Google Employees Caught Scamming Kenyan Company

It really hasn’t been Google’s week. First the entire internet exploded because of some uninteresting nonsense regarding social networking (really internet?), but today something happened that’s actually a bad thing and worth talking about: in Kenya, Google has been caught accessing the databases of a competing business, and offering Google’s own product to the people in the database. Google has already apologised, and is currently investigating the matter.

Mocality is an initiative that collects the data of business in the African nation of Kenya, allowing others to access the database and find the businesses they need. It’s a crowd-sourcing program, where Mocality rewards Kenyans for sending in accurate information about local businesses. The program is designed for use on a mobile phone.

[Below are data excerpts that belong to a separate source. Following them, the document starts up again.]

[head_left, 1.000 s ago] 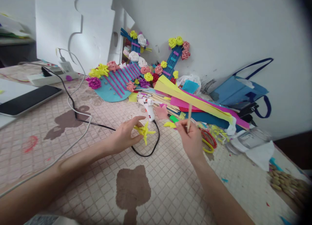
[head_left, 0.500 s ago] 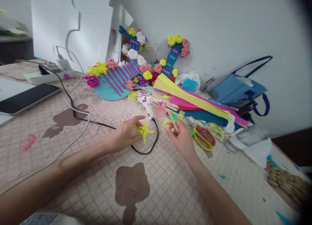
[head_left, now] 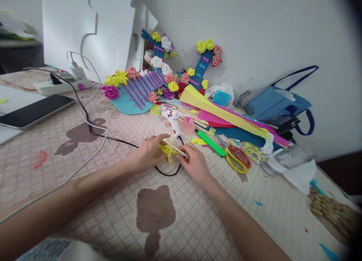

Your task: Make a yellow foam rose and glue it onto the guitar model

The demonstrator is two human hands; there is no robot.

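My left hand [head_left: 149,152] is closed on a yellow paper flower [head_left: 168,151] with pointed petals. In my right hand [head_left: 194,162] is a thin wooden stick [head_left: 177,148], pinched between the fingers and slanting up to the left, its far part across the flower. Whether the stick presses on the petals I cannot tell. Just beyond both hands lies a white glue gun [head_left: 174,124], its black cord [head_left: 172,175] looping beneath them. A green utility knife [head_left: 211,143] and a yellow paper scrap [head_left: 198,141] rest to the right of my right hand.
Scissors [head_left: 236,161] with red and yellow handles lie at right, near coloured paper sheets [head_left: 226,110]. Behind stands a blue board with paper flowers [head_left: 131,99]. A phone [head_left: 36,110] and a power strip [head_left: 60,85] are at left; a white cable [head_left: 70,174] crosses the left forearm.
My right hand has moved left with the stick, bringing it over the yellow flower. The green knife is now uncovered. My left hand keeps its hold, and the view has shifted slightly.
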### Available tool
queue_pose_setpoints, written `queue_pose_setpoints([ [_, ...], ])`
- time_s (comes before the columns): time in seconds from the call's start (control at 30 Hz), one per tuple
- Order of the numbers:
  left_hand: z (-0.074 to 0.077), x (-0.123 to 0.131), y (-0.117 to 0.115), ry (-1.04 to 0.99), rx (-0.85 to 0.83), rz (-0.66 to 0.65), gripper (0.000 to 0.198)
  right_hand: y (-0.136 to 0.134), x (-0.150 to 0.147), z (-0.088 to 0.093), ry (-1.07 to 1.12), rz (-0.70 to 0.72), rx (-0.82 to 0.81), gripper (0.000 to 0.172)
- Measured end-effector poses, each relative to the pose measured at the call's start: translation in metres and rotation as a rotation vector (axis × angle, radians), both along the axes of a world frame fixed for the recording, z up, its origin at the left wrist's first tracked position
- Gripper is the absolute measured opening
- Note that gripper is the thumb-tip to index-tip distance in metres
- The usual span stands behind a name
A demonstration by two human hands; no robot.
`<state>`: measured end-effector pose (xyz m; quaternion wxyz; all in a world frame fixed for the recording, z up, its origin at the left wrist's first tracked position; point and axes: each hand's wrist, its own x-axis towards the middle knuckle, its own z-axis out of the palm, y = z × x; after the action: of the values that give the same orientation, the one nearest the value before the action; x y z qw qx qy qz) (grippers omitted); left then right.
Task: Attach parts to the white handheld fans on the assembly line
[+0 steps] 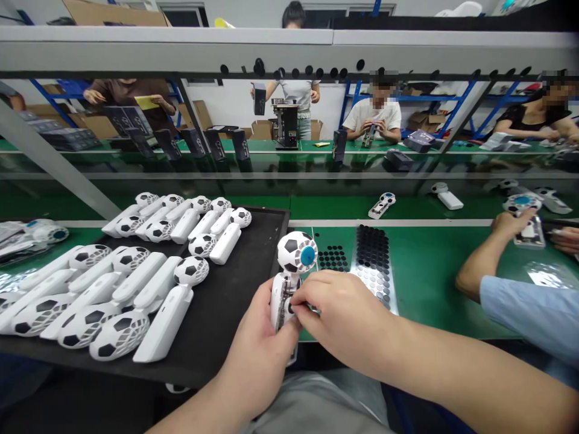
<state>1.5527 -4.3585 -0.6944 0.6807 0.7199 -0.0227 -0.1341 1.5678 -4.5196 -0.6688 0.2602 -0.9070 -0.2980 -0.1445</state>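
Note:
My left hand (263,340) is wrapped round the handle of a handheld fan (297,252) with a white-and-black football-patterned head and a blue disc on it. The fan is held upright, and its handle is open at the front, so inner parts show. At the handle, the thumb and forefinger of my right hand (339,307) are pinched on a small dark round piece (291,307), mostly hidden by the fingertips. Behind that hand lies a clear sheet of black round stickers (373,253), with a smaller patch of black stickers (332,258) beside it.
A black tray (226,307) on the left carries several white football-head fans (165,322). More fans lie on the green belt (335,208), including an open one (382,205). At right, a co-worker's hand (511,222) holds another fan. A shelf beam (289,54) crosses overhead; people work beyond.

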Motion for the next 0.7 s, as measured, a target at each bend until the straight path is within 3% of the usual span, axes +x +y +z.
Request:
queue_pose_setpoints([
  [0.23, 0.003, -0.001, 0.0, 0.002, 0.0, 0.029, 0.049, 0.003, 0.001, 0.001, 0.043, -0.008, -0.029, 0.013],
  [0.43, -0.004, 0.002, 0.004, -0.004, -0.012, 0.042, 0.049, 0.01, 0.009, 0.002, 0.309, -0.127, 0.068, 0.015],
  [0.5, -0.005, 0.004, 0.005, 0.049, -0.087, 0.079, 0.053, 0.013, 0.014, -0.005, 0.442, -0.231, 0.241, 0.013],
  [0.57, -0.005, 0.005, 0.006, 0.111, -0.191, 0.115, 0.062, 0.016, 0.019, -0.015, 0.638, -0.252, 0.558, 0.023],
  [0.63, -0.006, 0.007, 0.005, 0.157, -0.266, 0.121, 0.072, 0.02, 0.021, -0.027, 0.87, -0.109, 0.91, 0.034],
  [0.7, -0.008, 0.009, 0.004, 0.168, -0.289, 0.109, 0.078, 0.022, 0.022, -0.036, 1.024, 0.079, 1.081, 0.035],
])
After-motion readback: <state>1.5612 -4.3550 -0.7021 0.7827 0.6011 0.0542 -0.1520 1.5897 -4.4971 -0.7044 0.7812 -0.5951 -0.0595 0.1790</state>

Google accessed this database in order to sell the businesses in Mocality’s listing Google’s own competing product. The analysis and proof are pretty damning, and offers quite a few technical explanations on how they concluded Google was behind all this. At first, some people thought it may have been a group using Google’s servers (in some way) to scam Mocality, but that turned out not to be the case.

Google’s Nelson Mattos has responded on Google+. “We were mortified to learn that a team of people working on a Google project improperly used Mocality’s data and misrepresented our relationship with Mocality to encourage customers to create new websites,” he stated, “We’ve already unreservedly apologised to Mocality. We’re still investigating exactly how this happened, and as soon as we have all the facts, we’ll be taking the appropriate action with the people involved.”

This certainly isn’t looking good for Google, as it’s essentially a scam. It’s obvious that fast-growing companies can face issues in an international market, and it’s certainly possible that we’re looking at a rogue group of employees in Kenya, but that’s all besides the point – Google is responsible for its employees, and that’s the end of it.

We’ll have to wait and see what the actual details are, but it sure looks like something pretty bad is going on here. It puts the what can only be described as a crazed panic about Google+ results in search in perspective, doesn’t it?